Three years later, less than 10 minutes into a 10-hour documentary, with the U.S. locked down at the onset of the COVID-19 pandemic, the entire sports-loving world turned its attention to The Feud: Michael Jordan vs. Jerry Krause.
Suddenly Krause was back in the spotlight and for all the wrong reasons. It was a shame, in my view, that this documentary did not find a way to humanize and even celebrate Krause. If we understood who he was, the documentary would have been even more dramatic and darkly ironic.
But alas, it wasn’t in the cards, and a new generation of basketball fans met “the villain” Jerry Krause, the man who broke up the most beautiful team in sports.
Or did he?
As I explained in my eulogy for Krause published three days after his death, the real story of the breakup of the Bulls isn’t so cut-and-dry. I published my Krause retrospective on BlogABull, but SB Nation and Vox Media recently pulled the plug on the site and the article is gone.
Fortunately, I have it in my files, and while Wayback Machine has it in theirs, I wanted to republish it here so that it can be more easily found. (You should also check out the new BlogABull on Substack!)
So here it is — and I’m adding footnotes with more material.
Best,
Jack
The true story of Jerry Krause and the breakup of the Bulls
By Jack M Silverstein, March 24, 2017
“My job was to win,” Jerry Krause said last month, and though he won six championships with the Bulls there was one battle that now, even in death, threatens to consume him — his never-ending face-off in the history books and sports fan consciousness with the one, the only, Michael Jordan.
You can’t beat Mike. Doesn’t matter who you are. To quote Fight Club, on a long enough timeline, Michael Jordan will beat your ass. It happened to the Pistons. It happened to Magic. It happened to Croatia. It happened to Jewel and Dominick’s.

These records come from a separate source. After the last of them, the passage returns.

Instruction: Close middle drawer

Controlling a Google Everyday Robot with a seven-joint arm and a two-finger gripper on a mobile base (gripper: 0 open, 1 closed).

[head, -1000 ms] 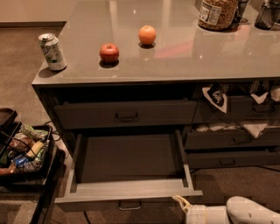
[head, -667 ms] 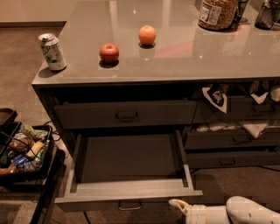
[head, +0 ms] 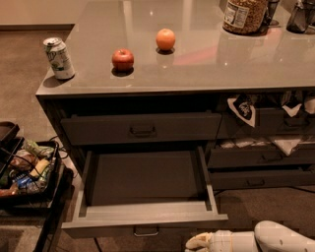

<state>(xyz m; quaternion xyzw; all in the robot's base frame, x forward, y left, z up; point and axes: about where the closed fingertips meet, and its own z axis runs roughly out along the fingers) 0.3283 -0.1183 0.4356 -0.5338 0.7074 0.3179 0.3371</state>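
Observation:
The middle drawer (head: 145, 216) is pulled far out of the dark grey cabinet and is empty inside; its flat front faces the floor side, with a small pull handle (head: 146, 230) at the bottom edge. Above it the top drawer (head: 140, 129) is shut. My gripper (head: 197, 242) is at the bottom of the view, just right of and slightly below the open drawer's front, a little apart from its right end. The white arm (head: 266, 238) reaches in from the lower right.
A soda can (head: 58, 58), a red apple (head: 123, 59) and an orange (head: 166, 39) stand on the counter (head: 197, 64), with a jar (head: 244, 15) at the back. A black cart (head: 29, 182) with snacks stands on the left. More drawers (head: 261, 157) with cloths are on the right.
My gripper has slid a little to the left along the floor side, closer to the open drawer's front. The drawer has not moved.

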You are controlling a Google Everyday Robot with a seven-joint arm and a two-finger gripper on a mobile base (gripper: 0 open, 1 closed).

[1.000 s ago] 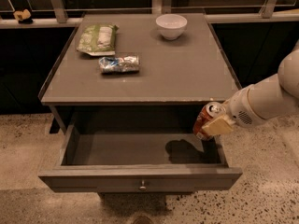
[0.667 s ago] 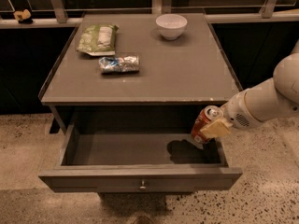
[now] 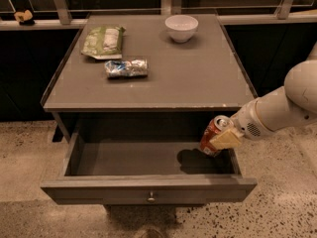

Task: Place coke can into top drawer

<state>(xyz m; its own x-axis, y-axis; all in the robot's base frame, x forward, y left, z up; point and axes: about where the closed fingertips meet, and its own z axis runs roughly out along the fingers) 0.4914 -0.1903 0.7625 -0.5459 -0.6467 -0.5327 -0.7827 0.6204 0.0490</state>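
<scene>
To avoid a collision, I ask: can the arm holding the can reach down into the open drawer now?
Probably yes. The drawer is pulled open, the gripper holds the can tilted over its right end, and nothing shows on the floor below it.

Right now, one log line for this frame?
phase: placing | gripper: shut on can, at right end of drawer | can: tilted, held | drawer: open | table: bowl, green bag, foil packet
</scene>
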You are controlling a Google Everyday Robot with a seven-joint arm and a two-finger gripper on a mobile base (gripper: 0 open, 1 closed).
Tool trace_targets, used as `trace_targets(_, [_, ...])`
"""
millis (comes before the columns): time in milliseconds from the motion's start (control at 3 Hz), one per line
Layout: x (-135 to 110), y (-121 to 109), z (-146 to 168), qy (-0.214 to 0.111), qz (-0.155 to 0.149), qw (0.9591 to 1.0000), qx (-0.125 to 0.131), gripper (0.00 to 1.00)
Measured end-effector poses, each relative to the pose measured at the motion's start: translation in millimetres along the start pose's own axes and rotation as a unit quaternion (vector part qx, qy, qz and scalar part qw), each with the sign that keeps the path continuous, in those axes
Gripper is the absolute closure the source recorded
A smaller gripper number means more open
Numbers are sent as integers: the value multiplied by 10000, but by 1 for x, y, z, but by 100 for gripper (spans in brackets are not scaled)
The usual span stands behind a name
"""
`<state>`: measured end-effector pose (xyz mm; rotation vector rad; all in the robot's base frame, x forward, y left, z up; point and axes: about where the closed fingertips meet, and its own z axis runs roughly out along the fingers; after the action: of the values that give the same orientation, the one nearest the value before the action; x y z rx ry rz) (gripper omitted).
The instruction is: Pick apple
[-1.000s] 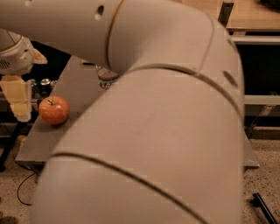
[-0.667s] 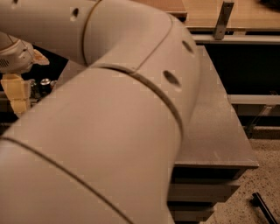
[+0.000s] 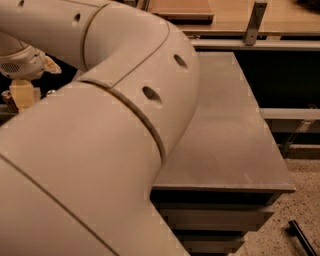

So there was no way the sloppy, uncouth, overweight, overwrought, overexposed, unsocial Krause was going to win a duel of public opinion against the most popular athlete the world has ever known.
As a result, Krause has become the Yoko Ono of Chicago sports2 — the improper scapegoat for the dissolution of a legendary collective that, in truth, was torn apart internally. Through a twist of cruel fate fueled by sports fan frustration, Krause goes to his grave known as much for his alleged masterminding of the end of the Bulls dynasty as for his actual role in its formation.
Krause is gone now, passing away Tuesday at the age of 77. Beautiful, complimentary tributes continue to pour out, from ex-players on Twitter, including Scottie Pippen, Charles Oakley, and Stacey King; from Phil Jackson and Michael Jordan in interviews and statements; and from the journalists who covered him, most notably Sam Smith, Rick Telander, Cheryl Raye Stout, Mike McGraw, and K.C. Johnson.
These tributes will help fans fight past the trend of assigning Krause too much blame for the end of the dynasty. Of course, 12 years ago ESPN took the contrarian tack and tried to give him no blame at all, producing a program on Krause for its “Top 5 Reasons You Can’t Blame…” series. The reasons ESPN provided — the reasons “you can’t blame Jerry Krause for the demise of the Bulls” — were the needs and personalities of MJ, Jerry Reinsdorf, Phil Jackson, and Scottie Pippen, plus Krause himself, who apparently because he built the Bulls couldn’t possibly be responsible for their destruction.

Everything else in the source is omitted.